Il diciottesimo pacchetto è tra i più pesanti messi in campo dall’Ue e segna un importante novità: coinvolge in maniera diretta anche i Paesi terzi. Il price cap messo al petrolio russo, infatti, colpisce le casse del Cremlino rendendo meno vantaggioso, per Stati come India e Cina, importarlo per poi rivenderlo agli Occidentali. A dispetto del passato, quando l’input sulle misure energetiche è partito dal G7, questa volta è stata Bruxelles a fare strada al Club dei Grandi. Il tetto al prezzo del petrolio “è una decisione autonoma presa al di fuori della coalizione del price cap. Ci aspettiamo che i partner del G7 si allineino per rendere la misura più efficace”, hanno spiegato fonti Ue.

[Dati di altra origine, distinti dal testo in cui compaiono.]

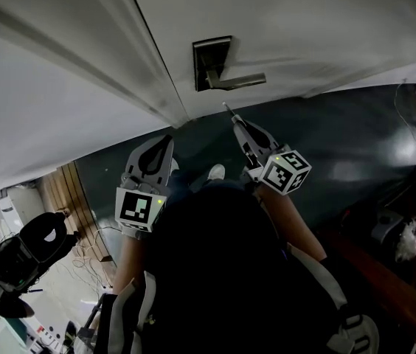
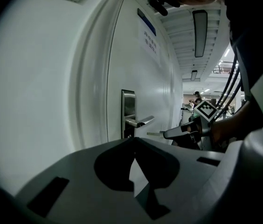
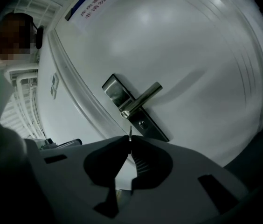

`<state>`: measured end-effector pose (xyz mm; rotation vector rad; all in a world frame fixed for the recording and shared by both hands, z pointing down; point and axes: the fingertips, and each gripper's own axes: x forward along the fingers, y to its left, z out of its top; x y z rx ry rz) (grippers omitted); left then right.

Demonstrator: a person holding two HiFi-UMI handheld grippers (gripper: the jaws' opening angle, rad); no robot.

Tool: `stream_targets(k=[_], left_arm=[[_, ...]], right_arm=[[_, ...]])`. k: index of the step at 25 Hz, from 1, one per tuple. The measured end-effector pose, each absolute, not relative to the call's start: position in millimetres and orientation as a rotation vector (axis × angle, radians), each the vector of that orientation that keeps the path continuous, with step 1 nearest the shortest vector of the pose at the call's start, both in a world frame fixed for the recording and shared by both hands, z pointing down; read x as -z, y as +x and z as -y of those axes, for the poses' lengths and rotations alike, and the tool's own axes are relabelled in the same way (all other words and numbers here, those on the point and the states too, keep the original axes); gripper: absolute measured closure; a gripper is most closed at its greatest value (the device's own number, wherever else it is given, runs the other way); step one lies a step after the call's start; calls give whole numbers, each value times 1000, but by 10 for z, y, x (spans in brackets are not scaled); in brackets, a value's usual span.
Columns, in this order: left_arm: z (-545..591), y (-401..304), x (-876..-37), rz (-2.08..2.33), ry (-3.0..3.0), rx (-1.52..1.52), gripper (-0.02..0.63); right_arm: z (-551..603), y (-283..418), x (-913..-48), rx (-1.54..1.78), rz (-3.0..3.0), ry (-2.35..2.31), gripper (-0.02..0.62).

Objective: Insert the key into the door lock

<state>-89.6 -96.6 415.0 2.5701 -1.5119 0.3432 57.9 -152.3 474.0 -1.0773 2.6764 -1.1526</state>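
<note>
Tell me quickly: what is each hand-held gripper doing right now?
Left hand-held gripper: closed, holding nothing.
Right hand-held gripper: closed on the key.

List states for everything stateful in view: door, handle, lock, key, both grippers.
door: closed.
lever handle: level, not pressed.
keyhole: empty.
key: gripped, tip short of the keyhole.
right gripper: shut on the key.
left gripper: shut, empty.

Dark glossy floor (image 1: 355, 150), white wall (image 2: 38, 87), ceiling strip lights (image 2: 199, 31).
</note>
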Motion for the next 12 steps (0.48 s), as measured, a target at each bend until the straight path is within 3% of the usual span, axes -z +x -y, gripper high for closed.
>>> stream_targets(k=[12], left_arm=[[986, -1384, -4194, 1434, 2563, -383, 598]], right_arm=[[1751, 202, -4928, 1388, -2323, -1050, 563]])
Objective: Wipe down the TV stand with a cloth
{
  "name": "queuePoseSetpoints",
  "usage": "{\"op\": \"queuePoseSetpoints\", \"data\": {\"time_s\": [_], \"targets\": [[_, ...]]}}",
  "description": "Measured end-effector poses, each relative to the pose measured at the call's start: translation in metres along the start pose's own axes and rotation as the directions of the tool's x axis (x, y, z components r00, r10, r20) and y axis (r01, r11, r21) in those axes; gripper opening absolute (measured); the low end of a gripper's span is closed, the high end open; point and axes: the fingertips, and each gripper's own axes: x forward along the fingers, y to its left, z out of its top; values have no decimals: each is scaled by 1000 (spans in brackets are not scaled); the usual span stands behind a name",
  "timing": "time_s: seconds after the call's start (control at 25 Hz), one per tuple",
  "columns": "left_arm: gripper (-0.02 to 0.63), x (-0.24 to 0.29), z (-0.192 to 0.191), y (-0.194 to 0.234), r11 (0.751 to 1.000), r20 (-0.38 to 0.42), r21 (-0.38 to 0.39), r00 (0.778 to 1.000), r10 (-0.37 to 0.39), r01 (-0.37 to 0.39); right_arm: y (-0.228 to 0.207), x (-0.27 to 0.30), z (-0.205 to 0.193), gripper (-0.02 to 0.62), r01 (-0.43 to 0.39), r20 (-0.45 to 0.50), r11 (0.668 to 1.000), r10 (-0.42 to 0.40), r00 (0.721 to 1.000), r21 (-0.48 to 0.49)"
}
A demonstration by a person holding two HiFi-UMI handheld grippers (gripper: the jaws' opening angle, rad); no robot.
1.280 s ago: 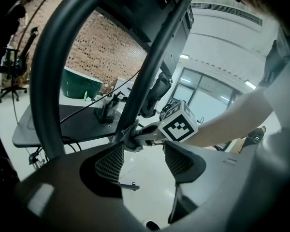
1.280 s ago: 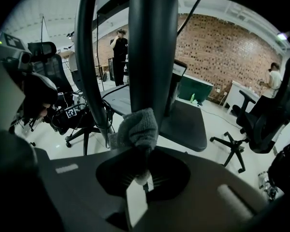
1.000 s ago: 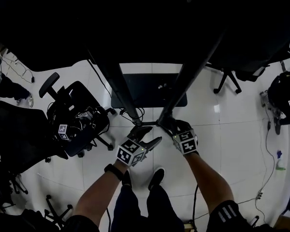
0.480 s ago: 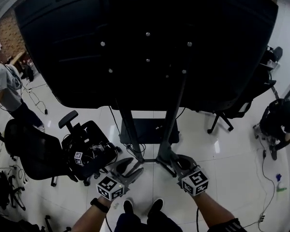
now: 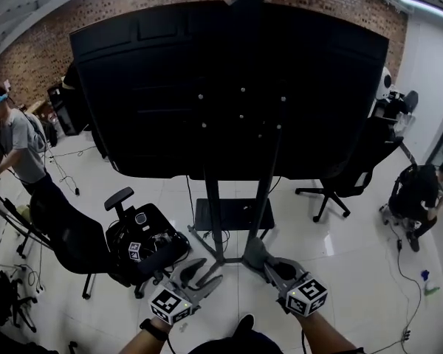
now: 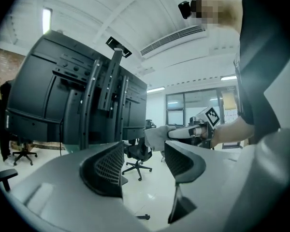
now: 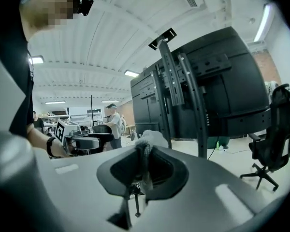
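Observation:
The TV stand's two dark poles [image 5: 215, 205] rise from a black base shelf [image 5: 232, 214] and carry a big black TV [image 5: 229, 87], seen from behind. My right gripper [image 5: 260, 260] is low at the foot of the right pole, shut on a pale cloth [image 5: 252, 251]. In the right gripper view the cloth [image 7: 152, 138] bunches out past the pinched jaws of the right gripper [image 7: 144, 163]. My left gripper [image 5: 207, 270] hovers beside it, left of the stand's foot, open and holding nothing. The left gripper view shows the left gripper [image 6: 142, 166] with its jaws apart, and the cloth [image 6: 157, 137] beyond.
A black office chair [image 5: 144, 245] loaded with gear stands left of the stand, another chair [image 5: 63, 234] further left. A person [image 5: 15, 146] stands at far left; another [image 5: 421, 190] crouches at right. A chair [image 5: 351, 168] and a spray bottle [image 5: 428, 282] are on the right.
The head view has tilted up, bringing the whole back of the TV into sight. Both grippers sit lower in the picture; the left stays open and the right keeps the cloth.

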Motion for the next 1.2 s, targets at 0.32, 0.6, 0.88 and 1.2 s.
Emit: {"op": "queuePoseSetpoints", "data": {"time_s": [0.32,0.6,0.88,1.2], "targets": [[285,-102,6,-72,998,29,-15,997,-66,66,122,-55,4,28,12,86,998,-7,996,-54],[284,-148,2,-109,993,36,-56,994,-100,102,192,-101,-4,23,-36,129,998,42,991,-47],[282,-153,22,-136,994,85,-51,992,-97,101,215,-122,-10,21,-89,102,994,94,990,-59],[282,-136,33,-165,994,78,-47,992,-94,98,216,-146,-6,22,-144,75,985,151,986,-95]]}}
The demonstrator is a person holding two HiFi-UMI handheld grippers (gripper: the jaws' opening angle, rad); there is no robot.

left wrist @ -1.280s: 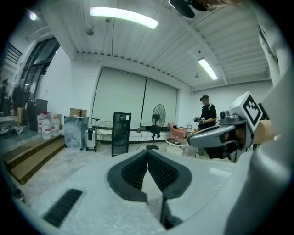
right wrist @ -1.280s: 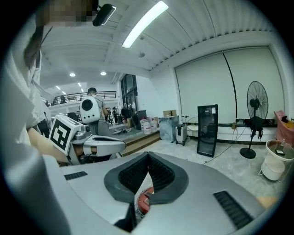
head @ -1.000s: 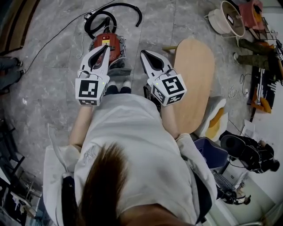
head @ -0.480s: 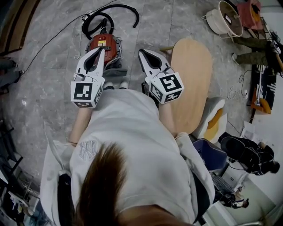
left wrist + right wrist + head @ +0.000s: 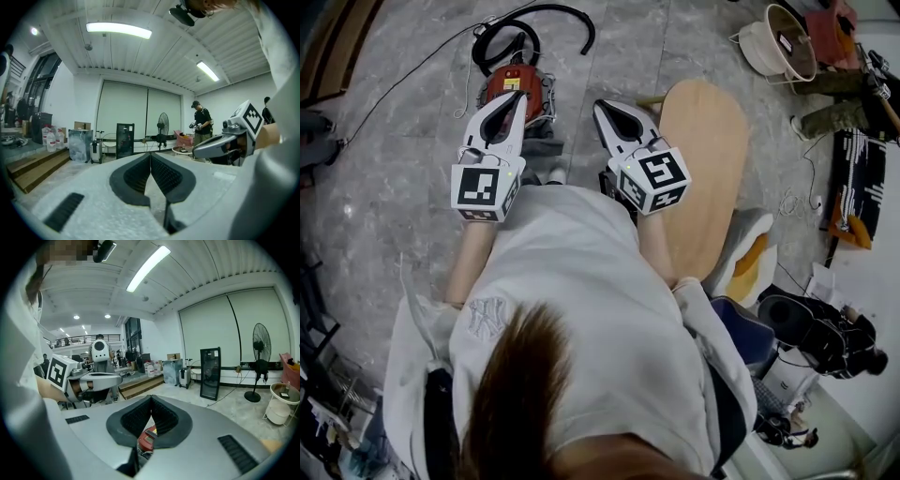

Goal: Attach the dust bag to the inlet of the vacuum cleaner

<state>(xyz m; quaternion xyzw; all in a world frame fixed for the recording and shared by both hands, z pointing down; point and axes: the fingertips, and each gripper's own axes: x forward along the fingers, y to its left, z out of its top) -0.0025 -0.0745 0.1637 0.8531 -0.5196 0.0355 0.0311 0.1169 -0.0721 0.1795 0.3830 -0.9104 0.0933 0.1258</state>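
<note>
Below the head camera, a white shirt (image 5: 581,309) fills the foreground, and both grippers are held out ahead of it over the grey floor (image 5: 394,187). The jaws of the left gripper (image 5: 521,100) are seen in its own view pressed together, with nothing between them. The jaws of the right gripper (image 5: 602,107) are likewise closed and empty.

Just beyond the tips, the red vacuum (image 5: 517,86) is stood on the floor. Part of its near side is covered by the left gripper in the head view, and a strip of it is glimpsed through the opening behind the right jaws. A grey piece (image 5: 546,146) is seen against its near edge; whether that is the dust bag cannot be told. A black hose (image 5: 577,13) is curled on the floor past the vacuum.

Just beside the right gripper, an oval wooden board (image 5: 708,159) is laid, with white and orange cushions (image 5: 750,258) at its near end.

Farther off, a black cabinet (image 5: 125,140), a standing fan (image 5: 162,125) and a person (image 5: 201,123) are seen before a pale wall.
</note>
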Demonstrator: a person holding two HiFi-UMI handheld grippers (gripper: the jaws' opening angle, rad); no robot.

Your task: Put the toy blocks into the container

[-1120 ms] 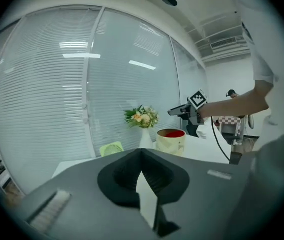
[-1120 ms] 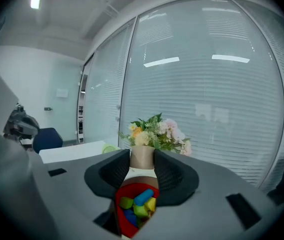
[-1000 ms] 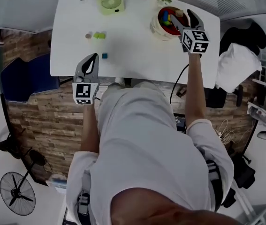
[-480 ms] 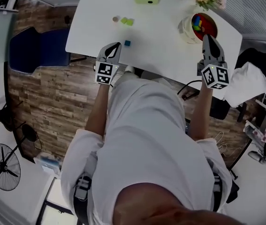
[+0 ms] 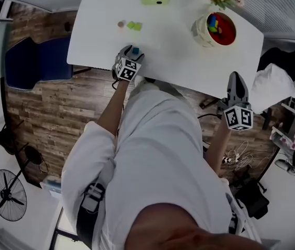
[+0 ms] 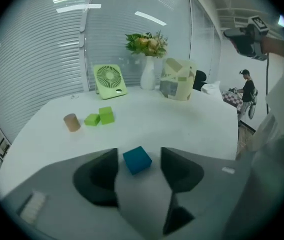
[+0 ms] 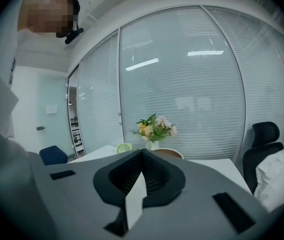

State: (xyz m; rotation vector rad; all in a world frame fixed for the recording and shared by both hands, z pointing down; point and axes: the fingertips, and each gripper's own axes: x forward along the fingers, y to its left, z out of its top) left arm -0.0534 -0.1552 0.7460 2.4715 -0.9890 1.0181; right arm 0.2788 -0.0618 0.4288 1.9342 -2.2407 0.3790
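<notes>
In the head view, the left gripper (image 5: 129,52) is held over the blue block (image 5: 135,50) near the table (image 5: 173,51) edge, and the container (image 5: 199,31) stands well to its right. In the left gripper view, the jaws have just been opened wide, with the block between them untouched. A pick is judged to be in hand, and closing is called for next. In the right gripper view, the right gripper (image 7: 142,159) is seen closed and empty.

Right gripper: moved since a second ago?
Yes. The right gripper was over the container; now it sits back past the near edge of the table, jaws shut, empty.
</notes>
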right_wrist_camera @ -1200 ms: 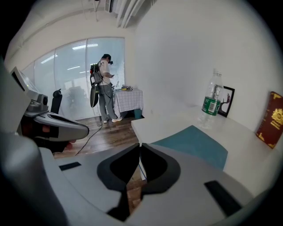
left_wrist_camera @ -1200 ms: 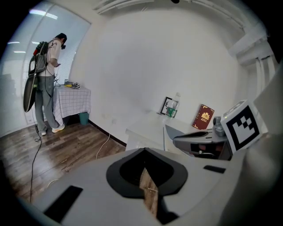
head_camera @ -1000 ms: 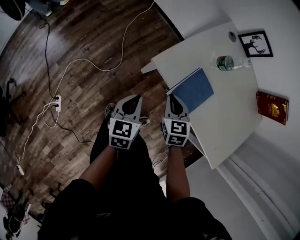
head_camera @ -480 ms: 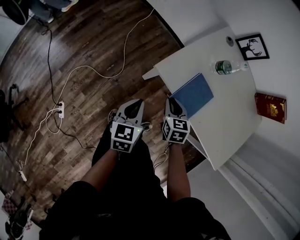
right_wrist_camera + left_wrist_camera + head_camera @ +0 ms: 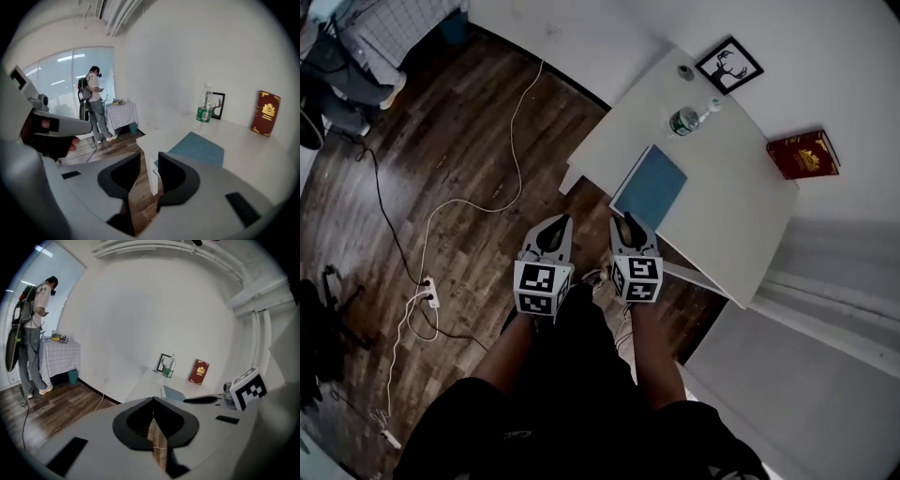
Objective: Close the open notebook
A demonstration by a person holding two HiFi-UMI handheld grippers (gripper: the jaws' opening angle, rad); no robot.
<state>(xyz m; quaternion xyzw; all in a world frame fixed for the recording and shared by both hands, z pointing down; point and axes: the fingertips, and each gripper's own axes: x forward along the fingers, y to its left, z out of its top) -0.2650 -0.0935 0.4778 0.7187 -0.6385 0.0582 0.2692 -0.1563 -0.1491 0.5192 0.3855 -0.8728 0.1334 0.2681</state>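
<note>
The blue notebook [image 5: 650, 185] lies closed and flat near the front edge of the white table [image 5: 727, 220]; the gripper views show it as well [image 5: 173, 392] [image 5: 197, 147]. Both grippers hang in front of the table over the wooden floor, short of the notebook. My left gripper [image 5: 555, 223] [image 5: 153, 401] is shut, its tips meeting on nothing. My right gripper [image 5: 625, 222] [image 5: 149, 157] has just been opening its jaws and stands open; only floor and table edge show in the gap.
On the table stand a green-labelled bottle [image 5: 686, 119], a framed picture [image 5: 729, 65] and a red book [image 5: 804, 154] against the wall. Cables [image 5: 511, 141] and a power strip [image 5: 429, 292] lie on the floor. A person [image 5: 33, 333] stands by a checked table far left.
Both grippers have risen and drawn back from the table's edge. The right jaws went from closed to apart. The notebook has stayed closed in place.
</note>
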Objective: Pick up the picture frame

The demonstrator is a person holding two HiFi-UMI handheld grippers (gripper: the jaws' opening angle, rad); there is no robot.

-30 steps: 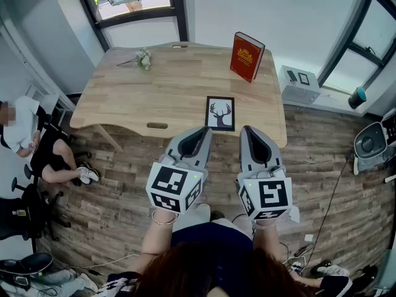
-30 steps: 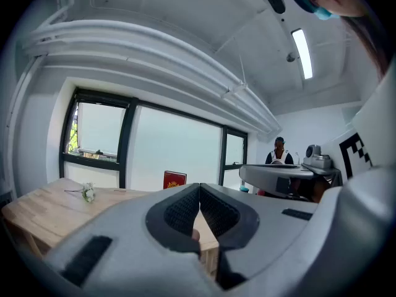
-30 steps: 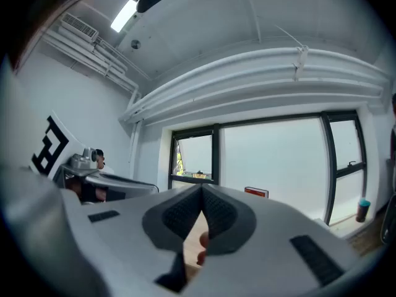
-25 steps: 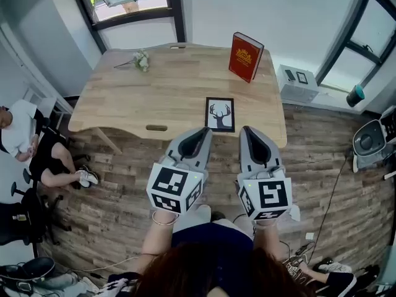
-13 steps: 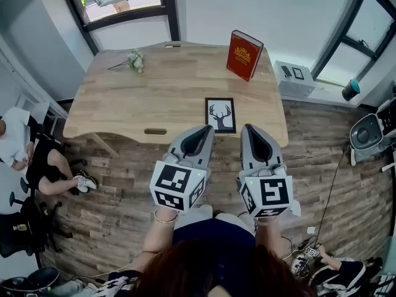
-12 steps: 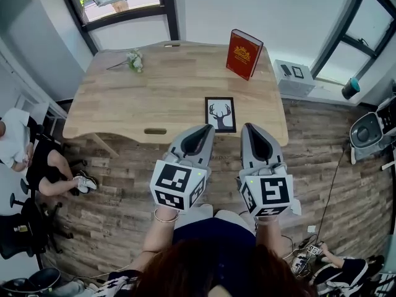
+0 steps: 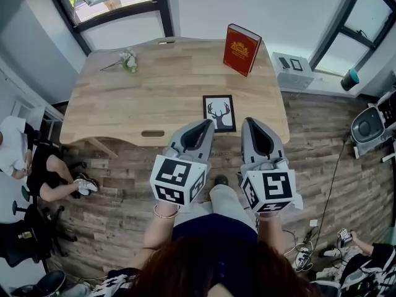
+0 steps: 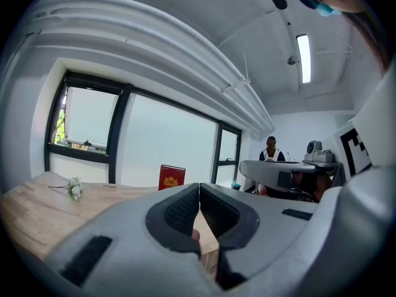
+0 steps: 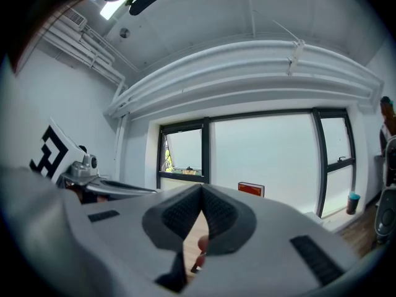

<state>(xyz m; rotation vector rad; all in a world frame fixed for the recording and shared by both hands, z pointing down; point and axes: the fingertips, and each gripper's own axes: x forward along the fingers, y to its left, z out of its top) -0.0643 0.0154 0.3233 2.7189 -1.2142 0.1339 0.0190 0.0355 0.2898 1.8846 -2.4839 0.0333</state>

L’obiettivo è portare a bordo anche gli Stati Uniti, con i quali tra l’altro le misure sull’energia sono state pensate. Il primo passo è stato della Gran Bretagna, che ha immediatamente annunciato l’allineamento al price cap europeo assieme a sanzioni contro gli 007 russi “per attività maligne di minacce e interferenze recenti contro il Regno e i suoi alleati”. Un dossier, quest’ultimo, sul quale la Nato e l’Ue sono intervenuti con nettezza, promettendo che gli attacchi ibridi non resteranno senza risposta. Con il cosiddetto tetto mobile, il prezzo del petrolio russo passa da 60 a 47,6 dollari a barile, ma è soggetto comunque a un meccanismo dinamico: è fissato in linea generale un prezzo del 15% in meno rispetto a quello medio di mercato del greggio dello zar. La nuova stretta europea smonta inoltre uno dei simboli della dipendenza energetica dell’Ue da Mosca, il Nord Stream 1 e 2. Con il bando totale al transito di gas i due mega-condotti sono destinati presto a diventare archeologia industriale. Parallelamente l’Ue ha prorogato l’obbligo di stoccaggio del gas al 90% delle capacità – ma con potenziali eccezioni – anche per il prossimo inverno. Duro il colpo alle banche russe: il divieto di transazione con gli istituti europei diventa totale, mentre la blacklist si arricchisce di 22 nuove entità per un totale di 45.

Il nuovo pacchetto aggiunge oltre cento imbarcazioni alla lista nera costruita appositamente per la flotta ombra grazie alla quale Putin ha mantenuto attivo il commercio di energia. La mossa di Bruxelles ha fatto andare su tutte le furie il Cremlino. “Le sanzioni sono illegali e ricadranno contro i loro promotori”, ha il portavoce Dmitry Peskov, assicurando che la Russia ha ormai acquisito una “certa immunità” dalle misure europee. Il diciottesimo pacchetto, tuttavia, potrebbe essere davvero incisivo. Per ottenere la luce verde dei 27 la presidente della Commissione ha sottoscritto un impegno scritto con la Slovacchia. Innanzitutto Bruxelles ha assicurato un paracadute legale a Bratislava in caso di ricorsi – e conseguenti, salatissime penali – delle aziende energetiche russe per la risoluzione anticipata dei contratti. Le garanzie Ue, ha spiegato il premier Fico, concerno anche “il prezzo del gas e la sua quantità, oltre alle tariffe di trasporto, nonché l’uso di fondi europei per compensare prezzi del gas eventualmente troppo elevati”. Le sanzioni sono state accolte dal plauso di tutti, Italia compresa. “Manteniamo alta la pressione affinché Mosca si impegni seriamente al tavolo negoziale”, ha sottolineato il ministro per gli Affari Ue Tommaso Foti.